El trabajo, en este pasaje, tiene un resultado doble. Primero, favorece al que lo realiza permitiendo que lleve una vida nueva, honrada y distante por completo de la que tenía antes de su conversión; segundo, impulsa el que salga de si mismo, de su egocentrismo, de una mirada de la realidad dirigida sobre sus únicos problemas, para proyectarlo hacia fuera y, de manera muy especial, hacia la ayuda a otros.
Como suele ser habitual, la visión del Reino es radicalmente distinta de la de aquellos que no han reconocido a Dios como Rey. En contra de la deplorable teología que pretende que el cristianismo es tal sólo si acepta los postulados de una visión propia de las mutaciones experimentadas por la izquierda, lucha de clases incluida, la Biblia muestra que entrar en el Reino exige lo que Jesús denominó una “justicia muy superior”. Donde una visión sataniza a todo un sector de la sociedad o considera que hay trabajos de primera o de segunda o concibe todo en términos de trabajar poco y ganar lo más posible, Jesús y sus discípulos predicaron una visión del trabajo que condenaba de manera tajante a los que pretendían vivir de los demás sin trabajar; que afirmaba la dignidad de cualquier labor por muy baja y servil que otros puedan considerarla; que consideraba esencial la productividad y la calidad en el trabajo; que ponía la raíz de esa conducta en el deseo no de cubrir las apariencias sino de complacer al Señor y que iba más allá del trabajo como instrumento de mantenimiento personal para convertirlo en vía para compartir con otros.
Semejante visión del Reino tendría consecuencias revolucionarias en cualquier sociedad que la asumiera. Sus ciudadanos no intentarían vivir de los demás ni tampoco mantendrían a castas parasitarias que les abrieran el camino para ello. Tampoco rechazarían empleos prefiriendo vivir del esfuerzo ajeno. Ejecutarían sus deberes laborales con dignidad buscando maximizar sus horas de trabajo tanto como si Dios los estuviera observando en ese mismo momento. Sentirían el orgullo de mantenerse con el propio trabajo y de hacerlo de la mejor manera posible. No acapararían con egoísmo sus frutos sino que los compartirían con los verdaderamente necesitados de manera voluntaria y no porque los privaran de ellos para mantener a castas parasitarias entre las que se encuentran precisamente los que dicen preocuparse por ellos.

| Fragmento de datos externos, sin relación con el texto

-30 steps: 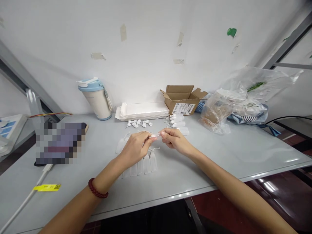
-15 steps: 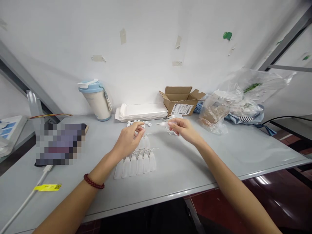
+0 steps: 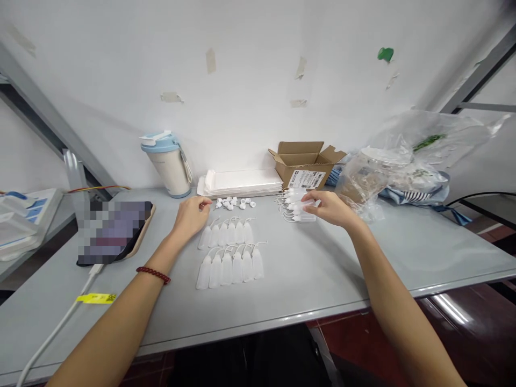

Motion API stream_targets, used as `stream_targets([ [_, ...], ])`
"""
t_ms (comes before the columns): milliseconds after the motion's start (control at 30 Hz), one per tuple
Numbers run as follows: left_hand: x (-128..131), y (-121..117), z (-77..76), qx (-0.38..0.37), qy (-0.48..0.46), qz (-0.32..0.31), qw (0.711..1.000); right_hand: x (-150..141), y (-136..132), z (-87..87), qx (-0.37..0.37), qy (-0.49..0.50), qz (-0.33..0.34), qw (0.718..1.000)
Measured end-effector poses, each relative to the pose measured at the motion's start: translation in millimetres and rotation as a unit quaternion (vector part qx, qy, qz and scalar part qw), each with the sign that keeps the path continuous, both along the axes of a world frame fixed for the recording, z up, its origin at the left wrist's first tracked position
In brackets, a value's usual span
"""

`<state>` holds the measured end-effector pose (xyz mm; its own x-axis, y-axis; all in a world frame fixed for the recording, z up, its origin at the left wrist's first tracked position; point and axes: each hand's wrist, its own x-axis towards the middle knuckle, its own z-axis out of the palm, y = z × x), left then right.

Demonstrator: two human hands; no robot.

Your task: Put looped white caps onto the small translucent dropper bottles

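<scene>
White plastic dropper bottles [image 3: 229,266] | tips pointing away | left hand [image 3: 190,215] empty, curled | right hand [image 3: 326,207] on pile [image 3: 295,200], grip unclear

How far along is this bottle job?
Two rows of six white plastic dropper bottles look finished, lined up. In hand: the right hand is at the loose bottle pile; the left hand is near the small white caps. That pile and those caps remain.
</scene>
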<state>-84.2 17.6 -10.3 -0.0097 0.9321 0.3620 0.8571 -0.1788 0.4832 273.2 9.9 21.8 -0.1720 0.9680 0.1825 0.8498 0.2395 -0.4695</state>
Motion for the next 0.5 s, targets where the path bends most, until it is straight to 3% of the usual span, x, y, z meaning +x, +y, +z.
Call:
stream_targets([
  [167,1.2,2.3,-4.7,-0.020,0.007,-0.019,1.000,0.3,1.3,-2.3,-0.012,-0.013,-0.004,1.000],
  [367,0.4,10.2,-14.5,0.008,-0.012,-0.128,0.992,1.4,2.2,-2.4,-0.024,-0.021,-0.007,0.999],
  [500,-1.3,15.3,-19.5,0.007,-0.013,-0.135,0.991,0.2,0.8,-0.9,-0.021,-0.027,-0.023,0.999],
])
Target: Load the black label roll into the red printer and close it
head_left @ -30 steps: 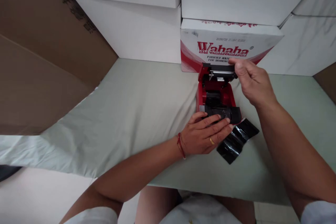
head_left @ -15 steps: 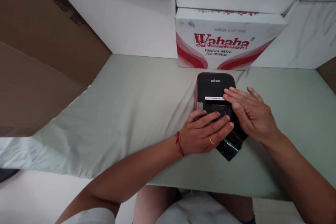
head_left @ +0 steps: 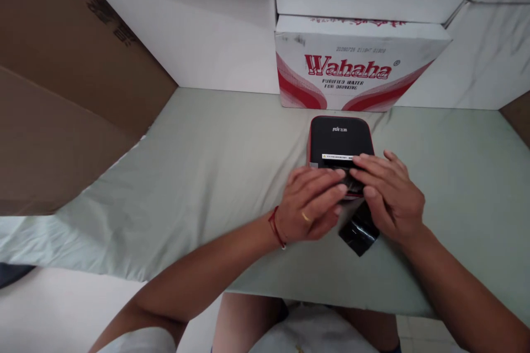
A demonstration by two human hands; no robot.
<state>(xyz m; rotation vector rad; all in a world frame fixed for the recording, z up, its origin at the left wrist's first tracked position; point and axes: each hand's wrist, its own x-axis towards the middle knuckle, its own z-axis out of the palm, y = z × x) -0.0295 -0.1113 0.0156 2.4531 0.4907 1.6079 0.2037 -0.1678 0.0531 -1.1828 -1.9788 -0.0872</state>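
Note:
A compact label printer, black on top with a red body, stands on the cloth with its lid down. A white warning strip runs across the lid above a slot. My left hand is at the printer's front left, fingers bent and close together; what is under its fingertips is hidden. My right hand lies over the front right corner, fingers stretched out onto the lid edge and thumb apart. Glossy black film lies on the cloth just in front, partly covered by the right hand.
Behind the printer stands a white and red water carton against stacked white boxes. A large brown cardboard box is on the left. Pale green cloth covers the table, its front edge close to my lap.
The printer's lid has swung down from raised to shut. My right hand has come from the lid to the front right corner. My left hand has shifted slightly left and its fingers have bent.

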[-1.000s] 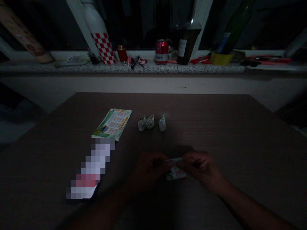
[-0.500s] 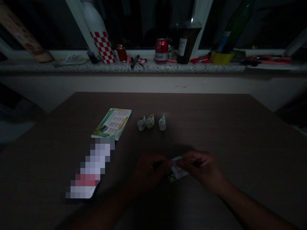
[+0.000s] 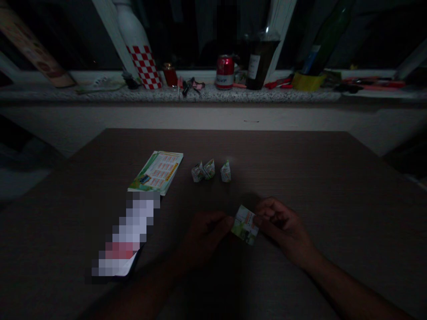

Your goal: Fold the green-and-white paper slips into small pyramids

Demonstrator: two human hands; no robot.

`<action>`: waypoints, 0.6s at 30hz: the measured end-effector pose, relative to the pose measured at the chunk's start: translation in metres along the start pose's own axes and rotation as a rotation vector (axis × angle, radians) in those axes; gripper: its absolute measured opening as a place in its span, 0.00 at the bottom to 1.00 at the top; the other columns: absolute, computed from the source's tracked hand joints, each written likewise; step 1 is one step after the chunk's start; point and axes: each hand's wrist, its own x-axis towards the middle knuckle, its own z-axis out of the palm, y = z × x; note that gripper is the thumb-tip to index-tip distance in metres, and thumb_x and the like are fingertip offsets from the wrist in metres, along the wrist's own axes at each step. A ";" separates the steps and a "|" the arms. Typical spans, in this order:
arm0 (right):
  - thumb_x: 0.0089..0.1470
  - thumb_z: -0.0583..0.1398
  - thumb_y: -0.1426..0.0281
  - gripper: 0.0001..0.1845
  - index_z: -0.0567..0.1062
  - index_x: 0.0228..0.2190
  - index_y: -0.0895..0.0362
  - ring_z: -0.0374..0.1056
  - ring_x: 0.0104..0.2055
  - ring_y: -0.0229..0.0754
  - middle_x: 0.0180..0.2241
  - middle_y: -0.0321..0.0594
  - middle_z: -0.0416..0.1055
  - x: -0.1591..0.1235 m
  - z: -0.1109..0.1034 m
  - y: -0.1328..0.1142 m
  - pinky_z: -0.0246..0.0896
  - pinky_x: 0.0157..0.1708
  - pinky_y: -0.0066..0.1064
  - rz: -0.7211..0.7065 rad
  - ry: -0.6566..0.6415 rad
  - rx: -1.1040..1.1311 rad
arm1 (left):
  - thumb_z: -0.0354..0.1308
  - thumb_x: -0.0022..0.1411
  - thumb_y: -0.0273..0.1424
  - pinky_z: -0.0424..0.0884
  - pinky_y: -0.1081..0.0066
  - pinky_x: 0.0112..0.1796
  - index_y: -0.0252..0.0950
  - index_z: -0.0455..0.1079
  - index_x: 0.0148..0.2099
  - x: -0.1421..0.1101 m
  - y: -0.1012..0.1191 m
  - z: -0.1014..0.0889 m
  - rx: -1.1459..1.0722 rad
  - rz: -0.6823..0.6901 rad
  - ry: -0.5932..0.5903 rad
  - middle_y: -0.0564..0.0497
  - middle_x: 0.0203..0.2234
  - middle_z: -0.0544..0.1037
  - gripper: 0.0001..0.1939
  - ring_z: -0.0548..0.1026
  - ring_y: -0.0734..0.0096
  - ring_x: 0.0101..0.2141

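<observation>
Folded paper (image 3: 245, 226): nearer than paper stack (image 3: 156, 171) and right of it. Right hand (image 3: 287, 229): fingers pinching paper. Left hand (image 3: 206, 236): at left edge, pinch uncertain. Paper newly turned cornerwise, suggesting repositioning. Three folded pieces (image 3: 209, 169): right of stack.

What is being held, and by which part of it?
A small green-and-white printed paper square: the right hand pinches its right corner; the left hand is at its left corner, grip unclear.
</observation>
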 end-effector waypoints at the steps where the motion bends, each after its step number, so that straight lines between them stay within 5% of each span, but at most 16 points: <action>1: 0.50 0.65 0.62 0.13 0.69 0.27 0.56 0.62 0.23 0.33 0.22 0.32 0.67 0.000 0.000 -0.001 0.58 0.23 0.23 -0.006 -0.004 -0.013 | 0.52 0.64 0.39 0.63 0.77 0.28 0.33 0.74 0.33 0.000 0.000 0.000 -0.027 0.019 0.007 0.53 0.24 0.74 0.17 0.69 0.74 0.26; 6: 0.51 0.64 0.59 0.16 0.67 0.26 0.56 0.57 0.21 0.33 0.21 0.31 0.63 0.000 -0.003 -0.001 0.53 0.22 0.24 0.011 -0.085 -0.012 | 0.57 0.62 0.34 0.69 0.73 0.38 0.38 0.69 0.51 0.000 -0.004 -0.001 -0.186 0.068 -0.013 0.50 0.37 0.78 0.16 0.75 0.68 0.38; 12: 0.51 0.65 0.60 0.15 0.69 0.26 0.56 0.58 0.21 0.32 0.20 0.30 0.64 0.000 -0.004 0.001 0.53 0.21 0.23 0.029 -0.077 -0.004 | 0.59 0.58 0.29 0.70 0.72 0.38 0.34 0.75 0.43 -0.002 -0.002 0.000 -0.007 0.156 -0.117 0.47 0.36 0.80 0.10 0.76 0.67 0.36; 18: 0.50 0.66 0.60 0.12 0.75 0.31 0.55 0.67 0.26 0.35 0.25 0.36 0.73 0.000 -0.002 0.001 0.63 0.26 0.25 -0.034 -0.038 -0.005 | 0.62 0.55 0.31 0.71 0.71 0.38 0.36 0.76 0.42 -0.002 -0.005 -0.001 0.026 0.126 0.067 0.48 0.35 0.81 0.11 0.77 0.66 0.36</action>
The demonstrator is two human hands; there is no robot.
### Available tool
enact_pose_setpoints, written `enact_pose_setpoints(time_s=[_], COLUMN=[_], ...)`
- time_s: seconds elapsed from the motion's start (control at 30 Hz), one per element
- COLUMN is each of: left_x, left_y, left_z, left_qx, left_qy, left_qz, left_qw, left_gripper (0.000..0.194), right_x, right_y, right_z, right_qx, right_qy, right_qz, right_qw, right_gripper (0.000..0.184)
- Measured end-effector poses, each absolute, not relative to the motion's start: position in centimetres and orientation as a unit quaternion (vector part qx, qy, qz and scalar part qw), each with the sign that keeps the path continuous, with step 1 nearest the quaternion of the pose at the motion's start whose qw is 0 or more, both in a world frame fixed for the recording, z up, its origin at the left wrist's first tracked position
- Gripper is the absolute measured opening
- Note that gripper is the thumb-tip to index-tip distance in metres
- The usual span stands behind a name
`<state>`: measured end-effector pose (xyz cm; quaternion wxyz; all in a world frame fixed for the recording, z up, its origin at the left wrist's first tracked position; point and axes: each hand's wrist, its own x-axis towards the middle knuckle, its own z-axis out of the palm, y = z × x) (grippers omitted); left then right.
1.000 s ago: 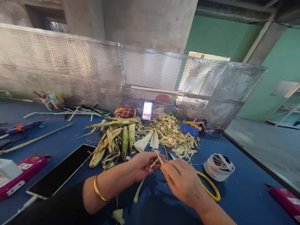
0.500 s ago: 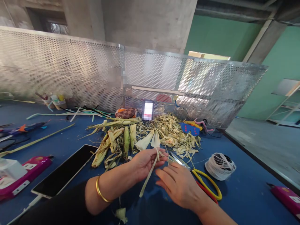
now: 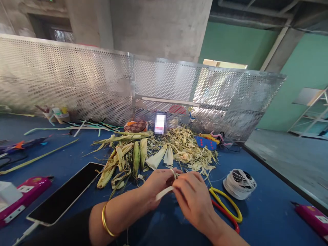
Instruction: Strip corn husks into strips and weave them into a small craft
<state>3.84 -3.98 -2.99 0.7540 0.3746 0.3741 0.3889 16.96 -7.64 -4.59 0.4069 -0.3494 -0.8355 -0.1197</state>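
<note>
My left hand [image 3: 160, 182] is closed around a knotted strand of pale corn husk, its fingers partly behind my right hand. My right hand [image 3: 192, 196] meets it at the knot, thumb and fingers pinched on a flat husk strip [image 3: 164, 193] whose end points toward my left wrist. Two wide pale husk pieces [image 3: 156, 158] fan out just beyond my fingers. Scissors [image 3: 229, 201] with yellow and red handles lie beside my right hand, their blades hidden behind it. To the right sits a spool of white string [image 3: 239, 184].
Beyond my hands lie corn husks [image 3: 123, 160] and a heap of shredded husk [image 3: 189, 143]. A dark-screened phone [image 3: 66, 193] and a magenta power strip [image 3: 28, 194] are at left, another power strip [image 3: 311, 217] at right. A perforated metal screen [image 3: 166, 78] borders the blue table's back.
My right hand has moved up and left against my left hand and now pinches the strip. The strip's loose end, hanging down before, has swung up to lie across my left palm.
</note>
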Motion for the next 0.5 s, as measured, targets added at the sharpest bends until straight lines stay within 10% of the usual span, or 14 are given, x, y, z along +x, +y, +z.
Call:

Compárese ese panorama con el que se ofrece a nuestro alrededor y se verá lo profundamente relacionadas con nuestra vida cotidiana que están las enseñanzas del Reino. Aceptar a Dios como rey y vivir de acuerdo con la normativa de Su Reino es una verdadera bendición y su enfoque del trabajo constituye una prueba irrefutable de la veracidad de esa afirmación.